The other modes in Super Mario Party, like Challenge Road and the Rec Room, may be interesting if you find the minigames engaging, but Challenge Road certainly doesn’t measure up for those who have endured the prisons of Latria or survived to their second lantern in Yharnam.
One final note about Super Mario Party – it requires you to play with a single joy-con to support motion control in many game modes. If this sounds uncomfortable, you should try a Dreamcast controller.
Mario Party Superstars
The more recent Superstars release is a sort of “best of” of the Mario Party series. It has boards from the N64 entries (unfortunately no boards based on the actual best N64 game, Paper Mario) and games pulled from all numbered entries in the series. Alongside these changes is online play (board game or minigame modes), support for any Switch-compatible controller, and the ability to tweak game modes to, for example, remove bonus stars or place restrictions on them. It’s not as configurable as Skyrim mods, but then, what is?

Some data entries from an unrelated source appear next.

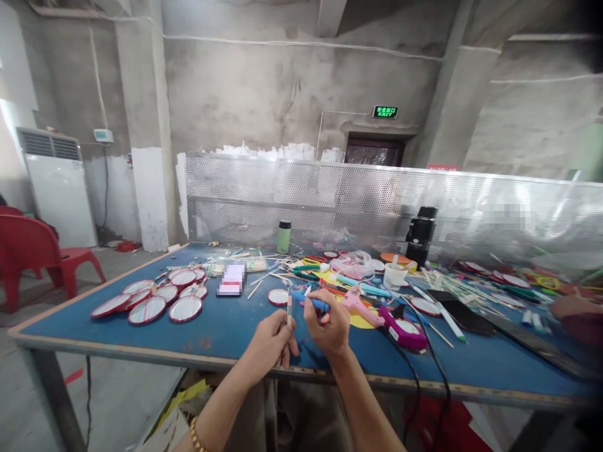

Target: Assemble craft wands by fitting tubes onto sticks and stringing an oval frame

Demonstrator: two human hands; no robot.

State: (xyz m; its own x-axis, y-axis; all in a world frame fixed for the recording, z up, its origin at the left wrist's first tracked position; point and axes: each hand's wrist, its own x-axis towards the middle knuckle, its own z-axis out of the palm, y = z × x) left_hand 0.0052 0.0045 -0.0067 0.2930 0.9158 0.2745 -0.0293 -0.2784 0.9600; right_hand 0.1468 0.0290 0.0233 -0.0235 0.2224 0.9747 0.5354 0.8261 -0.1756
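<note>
My left hand (274, 339) is closed around a thin pale stick (289, 309), which stands upright above the thumb. Close beside it, my right hand (330, 321) grips a blue pen-like tool (319, 304), its tip pointing left towards the stick. I cannot tell whether tip and stick touch. Just behind the hands lies a small round white disc with a red rim (277, 297), like a little drum. To the right of my right hand are a pink glue gun (362, 307) and a purple device (406, 329) with cables.
Several red-rimmed discs (147, 309) are heaped on the table's left. Behind them lies a phone (231, 279). A green bottle (284, 237), a black flask (421, 237) and a white cup (394, 275) stand farther back. Sticks and pens clutter the right. A perforated metal screen (301, 194) borders the back.
</note>
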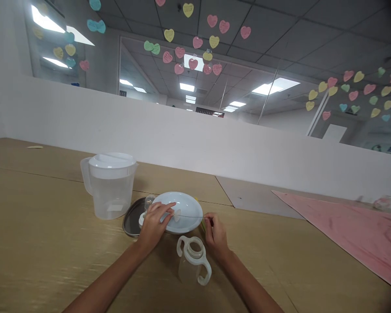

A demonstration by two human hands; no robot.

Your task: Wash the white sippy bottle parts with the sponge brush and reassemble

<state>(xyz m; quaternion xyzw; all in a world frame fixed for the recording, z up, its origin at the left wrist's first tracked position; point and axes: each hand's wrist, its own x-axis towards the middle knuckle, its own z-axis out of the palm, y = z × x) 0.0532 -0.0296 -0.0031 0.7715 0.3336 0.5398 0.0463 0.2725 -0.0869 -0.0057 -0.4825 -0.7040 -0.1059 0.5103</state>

As far as the board game mode is concerned, this is probably the best core iteration that still feels like the original trilogy. It runs faster than most and allows for resuming a partially completed game – although I do miss having drop-in / drop-out mechanics. The boards have been revised a bit from their respective originals, but still have pretty similar gimmicks – although most err on the side of being more complicated than they need to be, and seem designed for longer (20+ turn) games that would take over an hour to complete. And given the choice between an hour of Mario Party and an hour of Shin Megami Tensei: Nocturne, I know which one I would rather play and then wipe out, losing all progress due to a stray Mudo.
The selection of minigames is also pretty good – although it surprisingly includes a few button-mashing games (1v3 tug of war being particularly bad) and one stick-destroyer from ancient times that is probably designed to get you to replace even more joy-cons, most of the games included are decent-to-great.
The minigame modes aren’t particularly exciting, though. They are pretty much the standard array of features – “pick your minigame”, “form a team and play until X wins”, etc – maybe fun for online play, but less satisfying than the board game modes.
Mario Party Superstars is definitely the one you want if your intent is to relive Mario Party nostalgia without hunting for old hardware. It largely takes the good parts of the old games, while leaving just enough of the bad to remind you of that one time that Jake broke your controller on the light-up bike game. Super Mario Brothers.
I own Super Mario Party (technically my kid does, as she used some holiday money to get it), but I haven’t personally played much of it. She’s 4, and not quite ready to sit down and actually play through a full game. She mostly just jumps from one mode or minigame to another.
All of which is to say that from where I’m sitting, it seems like one of the more oddball Mario Party games in regards to the way its structured.
Yeah, it definitely has a lot more weird modes and minigames than typical (from my experience – having played 1-3, 10, Super, and Superstars). I’m glad they were more experimental with it, though. My daughter is 7 and occasionally plays the board game mode but definitely prefers the minigame modes (especially baseball, oddly).